:: WHAT IS BEING ASKED ::
Give the data again exactly, without its images.

:: PROVIDED DATA ::
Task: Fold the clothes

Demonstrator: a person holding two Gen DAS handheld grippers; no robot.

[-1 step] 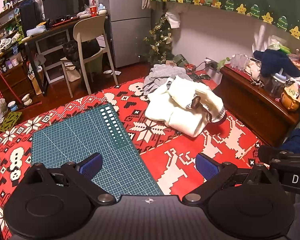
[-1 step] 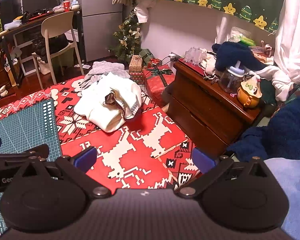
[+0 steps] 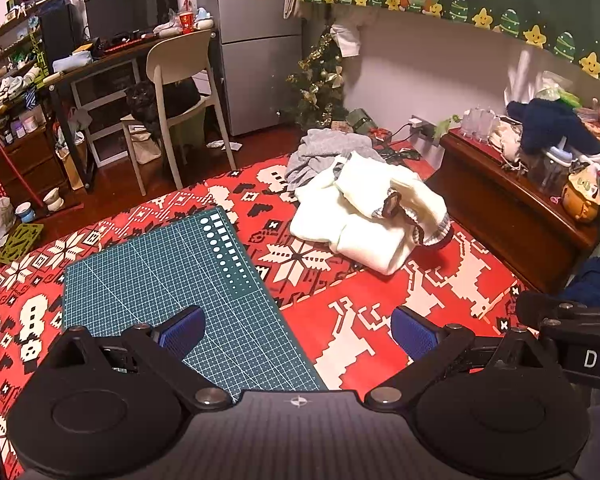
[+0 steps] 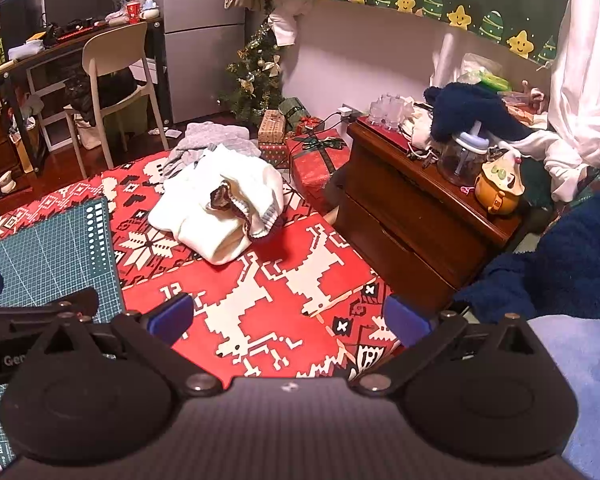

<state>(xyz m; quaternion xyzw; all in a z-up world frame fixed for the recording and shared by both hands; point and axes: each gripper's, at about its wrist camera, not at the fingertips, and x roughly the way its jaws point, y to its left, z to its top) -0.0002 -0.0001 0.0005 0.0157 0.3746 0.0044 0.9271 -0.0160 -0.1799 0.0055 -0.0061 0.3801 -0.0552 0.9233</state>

:: RESPONSE FOR THIS EXERCISE ::
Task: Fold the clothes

Demonstrator: a person holding two Gen DAS handheld grippers; no robot.

[-1 step] 
[-1 step] 
[+0 steps] 
[+0 steps] 

<state>(xyz m; quaternion xyzw; all in a z-up world frame fixed for the recording and shared by both hands; point and axes: each gripper's, at about its wrist camera, not at the fingertips, and x roughly the way its jaws point, y to its left, z to its top) -0.0002 -0.0001 0.0005 0.0157 0.3746 0.0044 0.9271 -0.0160 -0.1799 0.0055 -0.0061 0.3801 -0.0552 0.9233</state>

There is no more to the output, and the exercise is done.